Task requirements: Go through the entries below, count every line with the string "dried", and answer with only that number.

Data entries:
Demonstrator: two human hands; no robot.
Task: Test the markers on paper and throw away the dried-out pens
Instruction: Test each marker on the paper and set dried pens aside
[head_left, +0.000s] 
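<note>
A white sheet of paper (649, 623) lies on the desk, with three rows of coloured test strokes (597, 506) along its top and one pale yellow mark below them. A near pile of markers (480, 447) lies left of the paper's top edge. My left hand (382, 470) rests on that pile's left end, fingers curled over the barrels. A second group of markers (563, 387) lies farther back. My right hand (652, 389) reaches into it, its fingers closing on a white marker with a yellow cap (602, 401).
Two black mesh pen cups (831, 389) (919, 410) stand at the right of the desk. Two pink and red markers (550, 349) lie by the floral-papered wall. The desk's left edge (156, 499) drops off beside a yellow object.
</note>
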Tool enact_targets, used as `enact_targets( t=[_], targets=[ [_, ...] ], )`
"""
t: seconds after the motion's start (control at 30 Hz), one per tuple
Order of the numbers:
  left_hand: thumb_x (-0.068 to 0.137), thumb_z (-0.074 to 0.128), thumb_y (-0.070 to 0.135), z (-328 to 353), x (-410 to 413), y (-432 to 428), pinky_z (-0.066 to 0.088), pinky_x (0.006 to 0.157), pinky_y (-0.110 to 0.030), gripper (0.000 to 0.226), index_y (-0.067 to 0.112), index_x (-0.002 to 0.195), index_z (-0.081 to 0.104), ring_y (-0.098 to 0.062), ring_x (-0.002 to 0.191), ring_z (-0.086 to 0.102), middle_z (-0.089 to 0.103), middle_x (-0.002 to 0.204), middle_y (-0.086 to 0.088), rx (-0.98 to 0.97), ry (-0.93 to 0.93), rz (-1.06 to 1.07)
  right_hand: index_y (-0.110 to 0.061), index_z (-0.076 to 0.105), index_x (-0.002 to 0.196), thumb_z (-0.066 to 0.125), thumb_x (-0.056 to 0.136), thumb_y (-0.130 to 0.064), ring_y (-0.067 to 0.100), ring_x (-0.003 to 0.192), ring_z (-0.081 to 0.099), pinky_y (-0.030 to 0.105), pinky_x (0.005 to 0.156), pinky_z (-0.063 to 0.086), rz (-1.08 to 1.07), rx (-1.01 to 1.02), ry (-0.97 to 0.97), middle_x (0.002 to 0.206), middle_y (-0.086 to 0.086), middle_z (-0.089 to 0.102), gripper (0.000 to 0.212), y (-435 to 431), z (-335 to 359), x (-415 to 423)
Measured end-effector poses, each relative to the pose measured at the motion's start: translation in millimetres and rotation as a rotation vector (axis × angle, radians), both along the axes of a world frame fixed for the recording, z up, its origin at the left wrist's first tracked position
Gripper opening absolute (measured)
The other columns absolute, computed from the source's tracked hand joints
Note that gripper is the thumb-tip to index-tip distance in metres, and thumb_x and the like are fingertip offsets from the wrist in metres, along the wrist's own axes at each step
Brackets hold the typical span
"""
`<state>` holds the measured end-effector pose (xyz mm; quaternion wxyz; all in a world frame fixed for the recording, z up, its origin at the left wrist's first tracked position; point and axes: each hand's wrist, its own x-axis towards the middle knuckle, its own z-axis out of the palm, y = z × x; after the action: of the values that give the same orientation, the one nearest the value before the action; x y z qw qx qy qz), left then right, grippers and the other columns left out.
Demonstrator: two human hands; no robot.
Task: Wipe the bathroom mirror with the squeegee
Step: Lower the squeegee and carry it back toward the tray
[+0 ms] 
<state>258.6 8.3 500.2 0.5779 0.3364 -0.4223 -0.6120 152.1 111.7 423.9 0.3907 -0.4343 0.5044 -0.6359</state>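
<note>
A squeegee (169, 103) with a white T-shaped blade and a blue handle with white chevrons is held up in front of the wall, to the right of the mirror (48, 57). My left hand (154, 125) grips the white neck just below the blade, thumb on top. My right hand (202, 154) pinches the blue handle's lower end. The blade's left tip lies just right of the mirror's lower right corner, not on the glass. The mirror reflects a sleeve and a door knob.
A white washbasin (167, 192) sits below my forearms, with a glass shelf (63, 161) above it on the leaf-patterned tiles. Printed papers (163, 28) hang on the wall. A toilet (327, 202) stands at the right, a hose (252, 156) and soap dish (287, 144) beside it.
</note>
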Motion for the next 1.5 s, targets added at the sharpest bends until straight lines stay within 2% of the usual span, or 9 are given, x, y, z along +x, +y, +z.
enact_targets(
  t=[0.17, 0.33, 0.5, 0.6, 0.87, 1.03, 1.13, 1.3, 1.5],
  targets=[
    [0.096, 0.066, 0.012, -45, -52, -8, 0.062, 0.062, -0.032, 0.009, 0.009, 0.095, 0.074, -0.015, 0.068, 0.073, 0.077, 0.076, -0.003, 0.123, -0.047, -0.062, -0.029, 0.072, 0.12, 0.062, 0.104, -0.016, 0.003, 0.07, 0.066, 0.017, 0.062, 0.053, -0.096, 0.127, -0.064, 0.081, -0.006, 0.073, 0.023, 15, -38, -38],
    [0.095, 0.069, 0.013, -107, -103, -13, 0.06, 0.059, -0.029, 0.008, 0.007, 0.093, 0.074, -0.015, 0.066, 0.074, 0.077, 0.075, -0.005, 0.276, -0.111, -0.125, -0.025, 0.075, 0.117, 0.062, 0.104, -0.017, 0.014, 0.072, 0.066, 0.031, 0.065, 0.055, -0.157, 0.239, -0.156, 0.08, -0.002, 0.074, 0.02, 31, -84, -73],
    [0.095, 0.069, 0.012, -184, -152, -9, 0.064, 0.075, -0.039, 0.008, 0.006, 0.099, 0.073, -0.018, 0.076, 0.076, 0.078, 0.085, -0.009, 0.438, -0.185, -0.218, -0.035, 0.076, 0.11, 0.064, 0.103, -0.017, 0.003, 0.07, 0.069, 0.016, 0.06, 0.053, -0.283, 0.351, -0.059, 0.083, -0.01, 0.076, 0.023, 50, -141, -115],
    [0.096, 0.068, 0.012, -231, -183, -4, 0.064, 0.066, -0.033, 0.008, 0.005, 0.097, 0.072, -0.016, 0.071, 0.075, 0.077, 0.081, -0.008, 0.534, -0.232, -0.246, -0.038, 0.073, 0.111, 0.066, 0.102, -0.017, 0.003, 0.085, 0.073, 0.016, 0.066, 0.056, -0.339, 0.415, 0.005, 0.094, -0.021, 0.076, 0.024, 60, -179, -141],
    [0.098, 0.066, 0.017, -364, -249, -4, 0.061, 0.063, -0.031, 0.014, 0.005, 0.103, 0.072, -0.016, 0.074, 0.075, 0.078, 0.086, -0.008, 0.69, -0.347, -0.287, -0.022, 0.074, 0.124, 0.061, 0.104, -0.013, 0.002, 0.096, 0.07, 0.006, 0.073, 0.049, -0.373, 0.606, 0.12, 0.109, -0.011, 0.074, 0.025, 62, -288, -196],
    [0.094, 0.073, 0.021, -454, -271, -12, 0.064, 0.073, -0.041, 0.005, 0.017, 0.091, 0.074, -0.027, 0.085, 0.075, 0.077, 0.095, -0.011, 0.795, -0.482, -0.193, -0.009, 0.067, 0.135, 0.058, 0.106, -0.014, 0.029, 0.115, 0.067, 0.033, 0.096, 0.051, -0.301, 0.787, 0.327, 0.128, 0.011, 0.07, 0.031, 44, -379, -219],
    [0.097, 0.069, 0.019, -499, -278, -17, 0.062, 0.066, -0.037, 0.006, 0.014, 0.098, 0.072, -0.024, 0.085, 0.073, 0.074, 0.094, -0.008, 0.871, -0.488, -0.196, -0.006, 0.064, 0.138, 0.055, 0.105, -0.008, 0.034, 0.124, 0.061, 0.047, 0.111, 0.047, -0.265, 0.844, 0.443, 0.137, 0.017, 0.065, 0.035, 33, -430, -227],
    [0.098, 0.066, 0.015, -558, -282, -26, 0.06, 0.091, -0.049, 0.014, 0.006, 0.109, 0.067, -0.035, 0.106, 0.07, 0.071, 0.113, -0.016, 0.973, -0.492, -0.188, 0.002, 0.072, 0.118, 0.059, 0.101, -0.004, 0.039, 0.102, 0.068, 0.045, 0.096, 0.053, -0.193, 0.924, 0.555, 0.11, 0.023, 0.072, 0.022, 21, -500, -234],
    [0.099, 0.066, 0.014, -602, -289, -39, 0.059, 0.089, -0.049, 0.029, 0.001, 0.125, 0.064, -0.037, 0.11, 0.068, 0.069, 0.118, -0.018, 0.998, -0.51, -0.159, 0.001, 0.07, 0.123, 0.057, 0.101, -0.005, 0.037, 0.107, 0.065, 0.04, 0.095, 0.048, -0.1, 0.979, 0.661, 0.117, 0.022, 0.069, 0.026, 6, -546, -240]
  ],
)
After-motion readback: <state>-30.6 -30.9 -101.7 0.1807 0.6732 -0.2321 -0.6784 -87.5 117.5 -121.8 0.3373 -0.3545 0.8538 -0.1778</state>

Output for this task: 2